◆ **What is required**: Everything below from the line with "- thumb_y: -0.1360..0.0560" through the line with "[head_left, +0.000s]" must be retyped exactly, except the pictures.

BEGIN Data to process

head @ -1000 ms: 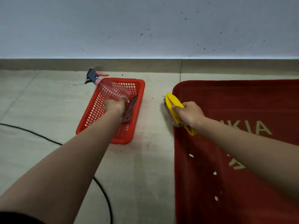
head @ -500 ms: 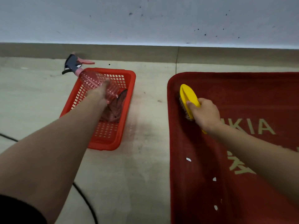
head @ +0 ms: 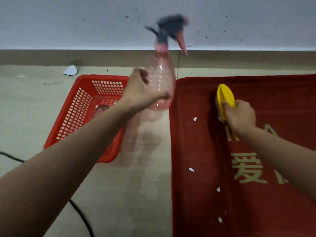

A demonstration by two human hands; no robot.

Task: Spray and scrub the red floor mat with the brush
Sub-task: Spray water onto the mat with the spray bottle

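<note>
On the red pile mat (head: 248,194), right hand (head: 239,115) grips a yellow bristle brush (head: 224,95); left hand (head: 142,92) grips a ribbed pink bottle (head: 161,79).

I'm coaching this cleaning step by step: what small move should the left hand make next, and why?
Probably swing the spray bottle right over the red mat and aim down: the left hand holds it upright above the bare floor, while the right hand has the brush on the mat.

A red plastic basket (head: 71,120) sits on the beige tiled floor (head: 133,194). A torn white paper scrap (head: 70,70) lies by the skirting board. A black cable (head: 82,218) crosses the floor's near-left corner.
</note>
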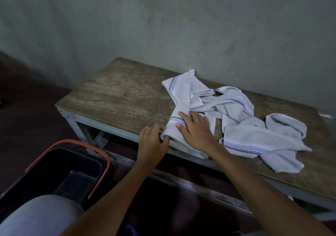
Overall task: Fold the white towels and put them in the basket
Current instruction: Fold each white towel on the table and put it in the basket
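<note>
At the table (112,97) edge, left hand (152,142) pinches the towel (172,133), right hand (197,130) presses it flat.

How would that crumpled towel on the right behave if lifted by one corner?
Probably floppy: the crumpled towel lies in soft folds, so it would likely droop and unfold. It looks thin, so probably light. Pushed, it might bunch on the rough wooden table.
</note>
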`<state>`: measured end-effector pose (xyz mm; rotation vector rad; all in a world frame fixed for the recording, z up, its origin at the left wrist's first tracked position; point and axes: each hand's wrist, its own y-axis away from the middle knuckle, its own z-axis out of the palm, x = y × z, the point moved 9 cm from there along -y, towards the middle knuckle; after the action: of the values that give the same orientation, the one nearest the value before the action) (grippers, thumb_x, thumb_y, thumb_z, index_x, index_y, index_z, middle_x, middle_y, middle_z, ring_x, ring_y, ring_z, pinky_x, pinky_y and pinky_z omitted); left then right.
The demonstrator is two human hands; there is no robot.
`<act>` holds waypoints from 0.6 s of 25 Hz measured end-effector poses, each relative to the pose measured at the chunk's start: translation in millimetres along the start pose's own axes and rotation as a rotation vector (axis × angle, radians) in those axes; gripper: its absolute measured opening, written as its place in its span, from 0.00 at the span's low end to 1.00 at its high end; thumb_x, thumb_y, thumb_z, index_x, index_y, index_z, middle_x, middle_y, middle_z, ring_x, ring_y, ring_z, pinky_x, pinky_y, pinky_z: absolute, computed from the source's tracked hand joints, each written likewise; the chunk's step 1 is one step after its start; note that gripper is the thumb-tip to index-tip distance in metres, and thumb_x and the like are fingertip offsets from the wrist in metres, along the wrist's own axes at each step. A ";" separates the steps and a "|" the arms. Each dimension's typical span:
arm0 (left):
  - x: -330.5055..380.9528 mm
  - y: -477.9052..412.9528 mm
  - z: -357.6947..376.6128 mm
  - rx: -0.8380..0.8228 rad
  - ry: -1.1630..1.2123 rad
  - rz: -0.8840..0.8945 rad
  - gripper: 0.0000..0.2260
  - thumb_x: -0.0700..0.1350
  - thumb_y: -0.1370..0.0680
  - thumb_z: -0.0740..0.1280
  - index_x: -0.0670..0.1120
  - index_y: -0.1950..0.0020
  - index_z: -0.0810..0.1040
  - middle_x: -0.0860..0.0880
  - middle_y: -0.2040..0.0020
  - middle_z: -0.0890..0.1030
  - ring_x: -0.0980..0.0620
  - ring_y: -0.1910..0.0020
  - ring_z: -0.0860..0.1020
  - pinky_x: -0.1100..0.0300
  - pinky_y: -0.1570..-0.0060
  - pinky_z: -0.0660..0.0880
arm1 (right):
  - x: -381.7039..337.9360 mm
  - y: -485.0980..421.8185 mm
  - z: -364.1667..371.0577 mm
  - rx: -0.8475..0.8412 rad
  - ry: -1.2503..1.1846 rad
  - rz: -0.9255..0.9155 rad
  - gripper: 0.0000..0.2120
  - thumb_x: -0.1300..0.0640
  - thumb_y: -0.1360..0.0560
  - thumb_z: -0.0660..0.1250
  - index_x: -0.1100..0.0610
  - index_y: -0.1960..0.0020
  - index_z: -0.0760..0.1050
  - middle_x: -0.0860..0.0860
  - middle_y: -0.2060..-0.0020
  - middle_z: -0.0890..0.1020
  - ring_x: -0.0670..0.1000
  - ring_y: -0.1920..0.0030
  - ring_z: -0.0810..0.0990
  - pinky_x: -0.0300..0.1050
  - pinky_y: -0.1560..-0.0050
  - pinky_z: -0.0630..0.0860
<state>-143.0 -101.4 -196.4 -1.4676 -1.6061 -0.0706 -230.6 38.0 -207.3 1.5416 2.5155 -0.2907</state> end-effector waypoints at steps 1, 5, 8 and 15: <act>0.7 1.7 -0.4 0.004 0.003 -0.015 0.10 0.49 0.29 0.61 0.44 0.55 0.75 0.51 0.63 0.76 0.55 0.62 0.68 0.50 0.52 0.74 | 0.0 -0.2 -0.7 0.011 -0.006 -0.005 0.37 0.33 0.30 0.36 0.45 0.26 0.56 0.55 0.27 0.59 0.56 0.26 0.55 0.60 0.28 0.49; 0.6 5.3 1.4 0.028 0.002 -0.081 0.10 0.47 0.29 0.61 0.43 0.54 0.75 0.50 0.62 0.77 0.56 0.62 0.67 0.50 0.50 0.73 | -0.7 0.2 -1.3 0.039 0.001 -0.012 0.37 0.34 0.30 0.36 0.46 0.26 0.57 0.56 0.27 0.61 0.56 0.26 0.56 0.60 0.28 0.50; -6.5 -0.8 7.3 -0.006 -0.011 -0.165 0.10 0.50 0.31 0.70 0.46 0.56 0.74 0.54 0.64 0.75 0.53 0.63 0.71 0.55 0.49 0.69 | -0.9 1.9 0.5 0.033 0.059 -0.028 0.37 0.35 0.30 0.33 0.46 0.25 0.55 0.56 0.26 0.59 0.56 0.25 0.55 0.60 0.28 0.50; -5.8 -1.0 6.6 -0.116 0.002 -0.092 0.14 0.51 0.36 0.63 0.46 0.54 0.72 0.55 0.60 0.73 0.53 0.60 0.71 0.55 0.50 0.71 | 12.4 0.8 6.8 -0.084 0.053 0.044 0.28 0.37 0.22 0.45 0.43 0.24 0.47 0.50 0.23 0.50 0.50 0.23 0.46 0.57 0.25 0.42</act>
<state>-148.4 -102.2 -203.4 -1.4805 -1.6918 -0.2210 -235.1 47.2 -217.0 1.5899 2.4949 -0.1377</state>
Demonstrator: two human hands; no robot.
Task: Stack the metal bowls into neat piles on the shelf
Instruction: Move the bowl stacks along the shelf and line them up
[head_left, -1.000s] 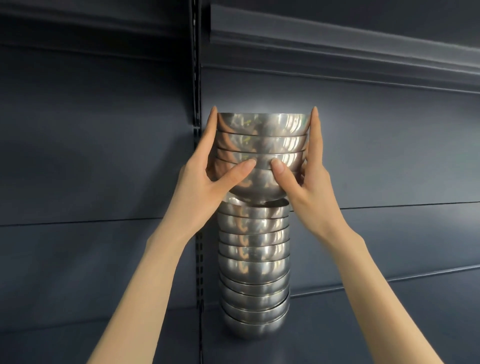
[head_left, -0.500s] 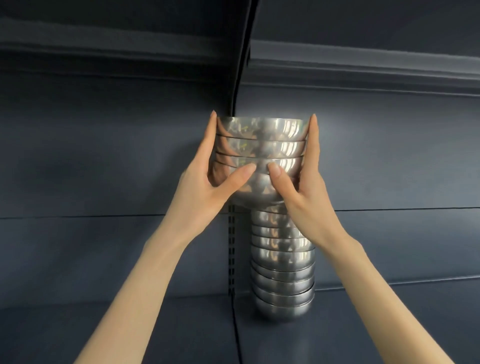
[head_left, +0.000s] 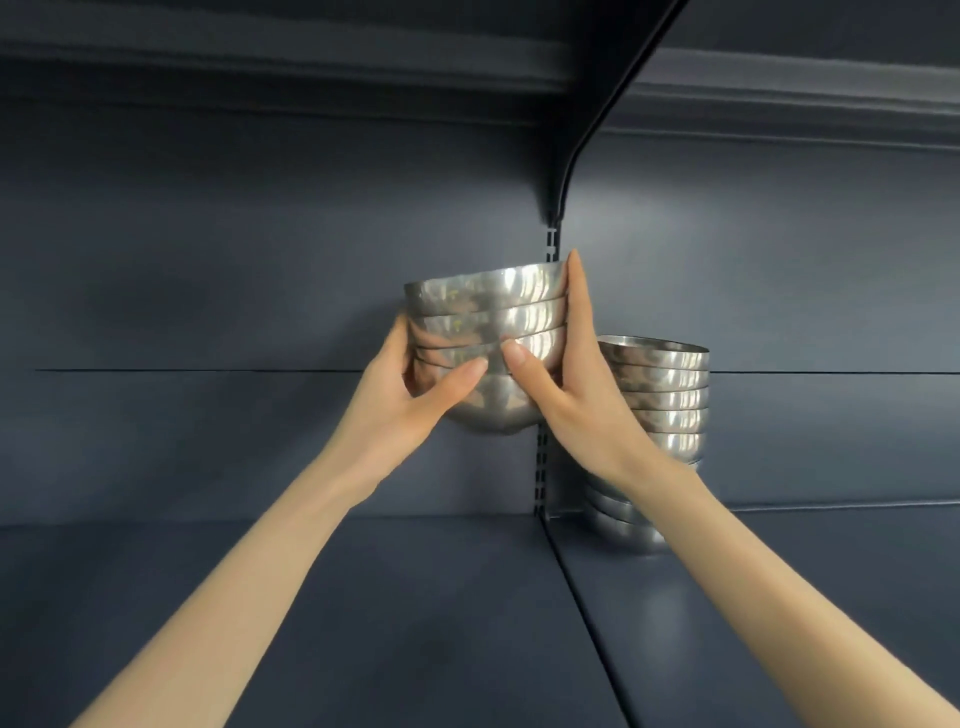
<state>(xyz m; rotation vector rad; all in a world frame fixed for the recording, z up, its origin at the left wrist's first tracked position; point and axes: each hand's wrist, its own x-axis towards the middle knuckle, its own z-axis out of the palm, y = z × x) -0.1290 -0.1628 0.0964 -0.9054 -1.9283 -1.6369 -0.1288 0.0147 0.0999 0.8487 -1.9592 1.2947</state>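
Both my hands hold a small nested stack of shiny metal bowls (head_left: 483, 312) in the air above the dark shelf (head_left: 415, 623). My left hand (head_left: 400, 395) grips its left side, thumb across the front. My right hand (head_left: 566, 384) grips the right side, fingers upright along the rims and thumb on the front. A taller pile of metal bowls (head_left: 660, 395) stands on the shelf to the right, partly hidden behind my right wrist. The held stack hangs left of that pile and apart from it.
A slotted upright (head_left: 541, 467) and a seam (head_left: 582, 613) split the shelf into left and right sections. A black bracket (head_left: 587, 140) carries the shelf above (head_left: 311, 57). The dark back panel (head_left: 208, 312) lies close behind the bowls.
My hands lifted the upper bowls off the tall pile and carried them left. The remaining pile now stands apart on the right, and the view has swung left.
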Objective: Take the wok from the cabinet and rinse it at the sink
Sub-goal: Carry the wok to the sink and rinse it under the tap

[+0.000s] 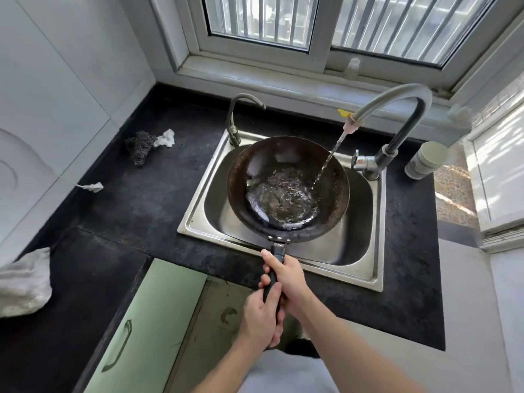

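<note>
A dark round wok hangs over the steel sink, held level by its black handle. My right hand grips the handle close to the bowl. My left hand grips the handle's end, just behind the right hand. Water runs from the tall grey faucet in a thin stream into the wok's right side. A shallow pool of water ripples in the bottom of the wok.
A second small tap stands at the sink's back left. On the black counter lie a steel scourer, white scraps and a grey cloth. A white jar stands right of the faucet. A green cabinet door is below.
</note>
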### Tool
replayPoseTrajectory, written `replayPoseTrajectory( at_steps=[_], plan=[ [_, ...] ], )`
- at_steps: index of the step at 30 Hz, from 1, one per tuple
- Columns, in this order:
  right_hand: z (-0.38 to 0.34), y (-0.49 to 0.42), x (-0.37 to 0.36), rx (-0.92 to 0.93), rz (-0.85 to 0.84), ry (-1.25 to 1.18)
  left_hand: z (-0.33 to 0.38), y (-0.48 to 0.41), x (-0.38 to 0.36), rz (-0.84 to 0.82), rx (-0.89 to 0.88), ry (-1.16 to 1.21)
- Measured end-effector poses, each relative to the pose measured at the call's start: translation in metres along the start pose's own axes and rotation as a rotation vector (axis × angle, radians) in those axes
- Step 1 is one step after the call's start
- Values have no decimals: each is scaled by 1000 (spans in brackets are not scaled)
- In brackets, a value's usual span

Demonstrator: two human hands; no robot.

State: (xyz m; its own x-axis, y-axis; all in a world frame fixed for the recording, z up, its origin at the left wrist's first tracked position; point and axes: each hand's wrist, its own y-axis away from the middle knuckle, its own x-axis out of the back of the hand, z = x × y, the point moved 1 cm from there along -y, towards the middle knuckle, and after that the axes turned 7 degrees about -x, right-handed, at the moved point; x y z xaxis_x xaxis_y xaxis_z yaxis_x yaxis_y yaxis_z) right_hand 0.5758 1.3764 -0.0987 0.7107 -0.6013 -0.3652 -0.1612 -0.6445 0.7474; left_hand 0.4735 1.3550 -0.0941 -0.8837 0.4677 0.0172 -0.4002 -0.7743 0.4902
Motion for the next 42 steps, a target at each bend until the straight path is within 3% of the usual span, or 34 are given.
replayPoseTrajectory(
  at_steps=[15,26,35,42],
  plan=[
    [14,5,-7,44,47,-9,-2,7,20,-84,-69,-56],
    [-10,-5,13,35,16,46,6,-8,-12,18,-50,-102],
    [-9,-6,-7,31,-116,160,10,-1,5,90,-43,-73],
    [16,1,-10,30,-89,124,-9,11,19,58,-44,-94]
  ],
)
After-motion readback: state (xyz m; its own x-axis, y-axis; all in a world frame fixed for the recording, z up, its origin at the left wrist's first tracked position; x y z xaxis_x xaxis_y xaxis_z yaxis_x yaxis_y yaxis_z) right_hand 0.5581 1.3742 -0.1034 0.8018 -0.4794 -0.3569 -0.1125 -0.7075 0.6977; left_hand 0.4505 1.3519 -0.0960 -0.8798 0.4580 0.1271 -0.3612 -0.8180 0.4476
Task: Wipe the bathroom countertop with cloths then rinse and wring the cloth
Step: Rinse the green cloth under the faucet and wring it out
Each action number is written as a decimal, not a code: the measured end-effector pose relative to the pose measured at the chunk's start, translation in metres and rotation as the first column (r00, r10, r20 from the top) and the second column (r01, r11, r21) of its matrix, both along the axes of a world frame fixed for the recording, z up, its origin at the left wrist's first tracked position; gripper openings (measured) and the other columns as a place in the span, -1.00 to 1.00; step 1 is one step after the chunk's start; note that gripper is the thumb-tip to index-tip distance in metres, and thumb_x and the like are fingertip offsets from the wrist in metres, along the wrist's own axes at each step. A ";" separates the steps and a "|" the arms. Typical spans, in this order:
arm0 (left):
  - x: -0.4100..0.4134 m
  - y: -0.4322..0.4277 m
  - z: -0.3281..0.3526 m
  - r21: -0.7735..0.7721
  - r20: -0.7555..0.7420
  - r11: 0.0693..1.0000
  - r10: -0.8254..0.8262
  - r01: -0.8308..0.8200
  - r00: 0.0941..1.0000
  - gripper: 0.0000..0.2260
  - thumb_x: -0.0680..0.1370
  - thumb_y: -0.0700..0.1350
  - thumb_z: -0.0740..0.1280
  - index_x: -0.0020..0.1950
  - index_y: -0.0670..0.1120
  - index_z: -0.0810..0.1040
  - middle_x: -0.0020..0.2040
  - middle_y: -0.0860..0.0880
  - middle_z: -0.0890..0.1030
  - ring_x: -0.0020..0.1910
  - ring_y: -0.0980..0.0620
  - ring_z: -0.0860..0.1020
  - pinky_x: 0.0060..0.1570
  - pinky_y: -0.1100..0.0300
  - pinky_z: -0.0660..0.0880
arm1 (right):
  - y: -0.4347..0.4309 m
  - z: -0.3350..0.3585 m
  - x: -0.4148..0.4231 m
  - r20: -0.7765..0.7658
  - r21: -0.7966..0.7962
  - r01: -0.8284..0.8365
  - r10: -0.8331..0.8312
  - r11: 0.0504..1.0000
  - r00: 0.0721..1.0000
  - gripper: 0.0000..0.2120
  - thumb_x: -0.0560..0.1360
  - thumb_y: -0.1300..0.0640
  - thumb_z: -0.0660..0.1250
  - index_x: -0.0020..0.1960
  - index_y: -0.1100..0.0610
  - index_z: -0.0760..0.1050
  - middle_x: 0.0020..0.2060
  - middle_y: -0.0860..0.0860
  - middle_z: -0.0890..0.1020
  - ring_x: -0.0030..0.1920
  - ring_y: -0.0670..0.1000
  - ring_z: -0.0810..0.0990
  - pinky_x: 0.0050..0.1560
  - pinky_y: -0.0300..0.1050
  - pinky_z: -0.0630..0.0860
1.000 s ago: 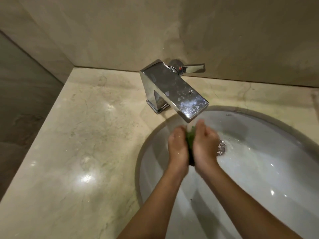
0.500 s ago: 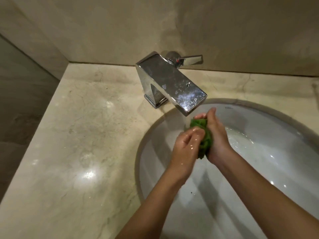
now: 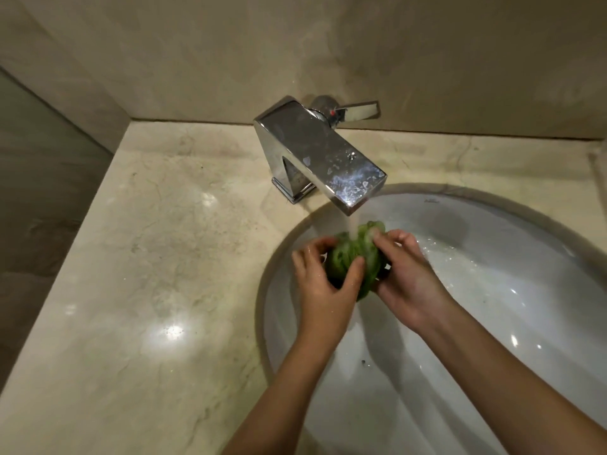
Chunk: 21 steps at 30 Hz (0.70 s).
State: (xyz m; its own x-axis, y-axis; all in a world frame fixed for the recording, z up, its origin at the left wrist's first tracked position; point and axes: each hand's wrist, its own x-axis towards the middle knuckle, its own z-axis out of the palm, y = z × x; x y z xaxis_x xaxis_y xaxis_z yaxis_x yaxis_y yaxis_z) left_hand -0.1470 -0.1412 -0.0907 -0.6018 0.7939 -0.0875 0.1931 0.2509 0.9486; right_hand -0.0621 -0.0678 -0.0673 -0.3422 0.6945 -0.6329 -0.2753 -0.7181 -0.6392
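Fingers of the left hand (image 3: 323, 284) curl round the bunched green cloth (image 3: 348, 257); the right hand (image 3: 407, 277) grips its other side. Water (image 3: 353, 224) falls onto the cloth just above both hands from the tap (image 3: 322, 159). Below them lies the sink (image 3: 492, 290), with the counter (image 3: 147, 274) beyond the left hand.

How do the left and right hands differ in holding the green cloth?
The left hand grips the green cloth from its left, thumb across the near face; the right hand grips from the right, fingers pinching the top. Both hold it under the running faucet.
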 end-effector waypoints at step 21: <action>0.020 0.050 0.027 -0.057 0.581 0.961 0.252 -0.271 0.774 -0.65 0.64 -0.12 0.13 -0.36 -0.05 0.34 -0.52 0.11 0.39 -0.50 0.16 0.37 -0.48 0.25 0.30 | 0.010 -0.004 -0.021 0.479 0.193 -0.007 -0.088 0.981 0.873 -0.67 0.50 -0.15 0.25 -0.13 0.13 0.51 -0.20 0.11 0.62 -0.14 0.12 0.62 -0.01 0.17 0.57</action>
State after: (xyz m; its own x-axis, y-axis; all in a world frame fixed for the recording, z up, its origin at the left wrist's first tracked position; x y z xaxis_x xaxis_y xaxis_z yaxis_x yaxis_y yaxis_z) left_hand -0.1274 -0.0914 -0.0636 -0.6303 0.6210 -0.4659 -0.4621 0.1821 0.8679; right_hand -0.0827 -0.0579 -0.0713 0.0047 0.8204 -0.5718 0.0757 -0.5704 -0.8179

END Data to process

◆ **Reply to the exercise**:
  - thumb_y: -0.1360..0.0560
  - thumb_z: -0.0660..0.1250
  - index_x: -0.1100..0.0610
  - index_y: -0.1960..0.0020
  - index_z: -0.0760..0.1050
  - middle_x: -0.0860..0.0860
  - middle_y: -0.2060..-0.0020
  - middle_z: -0.0890..0.1020
  - ring_x: -0.0670..0.1000
  - ring_y: -0.1920..0.0030
  - ring_z: -0.0810..0.0990
  - pinky_x: -0.0300..0.1050
  - pinky_y: -0.1560..-0.0050
  - pinky_z: -0.0630..0.0860
<state>-143.0 -101.4 -196.4 -1.4676 -1.6061 -0.0706 -230.6 38.0 -207.3 1.5416 2.5155 -0.2907</state> end-effector waypoints at steps 1, 5, 8 and 15: <act>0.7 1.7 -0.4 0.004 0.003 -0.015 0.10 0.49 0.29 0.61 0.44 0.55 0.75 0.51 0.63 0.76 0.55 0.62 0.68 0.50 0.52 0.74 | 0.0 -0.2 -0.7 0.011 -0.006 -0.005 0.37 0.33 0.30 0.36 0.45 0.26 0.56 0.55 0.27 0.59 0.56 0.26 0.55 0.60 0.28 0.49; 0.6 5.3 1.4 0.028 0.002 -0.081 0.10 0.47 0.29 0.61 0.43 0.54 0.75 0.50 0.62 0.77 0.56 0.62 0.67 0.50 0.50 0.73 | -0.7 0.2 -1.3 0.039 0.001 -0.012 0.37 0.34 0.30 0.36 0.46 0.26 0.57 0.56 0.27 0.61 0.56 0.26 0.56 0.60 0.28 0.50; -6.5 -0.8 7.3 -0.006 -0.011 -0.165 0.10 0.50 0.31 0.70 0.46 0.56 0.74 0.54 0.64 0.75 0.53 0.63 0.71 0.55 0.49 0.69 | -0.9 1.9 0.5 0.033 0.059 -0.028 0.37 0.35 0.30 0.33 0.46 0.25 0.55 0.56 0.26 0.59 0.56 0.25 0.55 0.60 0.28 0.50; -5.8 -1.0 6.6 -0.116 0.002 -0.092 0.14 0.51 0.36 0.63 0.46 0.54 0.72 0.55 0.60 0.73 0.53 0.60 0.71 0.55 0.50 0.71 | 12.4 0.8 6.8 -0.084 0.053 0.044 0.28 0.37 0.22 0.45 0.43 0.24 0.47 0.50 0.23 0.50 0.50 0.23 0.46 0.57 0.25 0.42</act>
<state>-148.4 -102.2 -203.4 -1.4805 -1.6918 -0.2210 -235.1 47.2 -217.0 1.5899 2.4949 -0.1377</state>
Demonstrator: two human hands; no robot.
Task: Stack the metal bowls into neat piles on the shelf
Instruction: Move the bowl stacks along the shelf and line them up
[head_left, -1.000s] 
[head_left, -0.500s] 
[head_left, +0.000s] 

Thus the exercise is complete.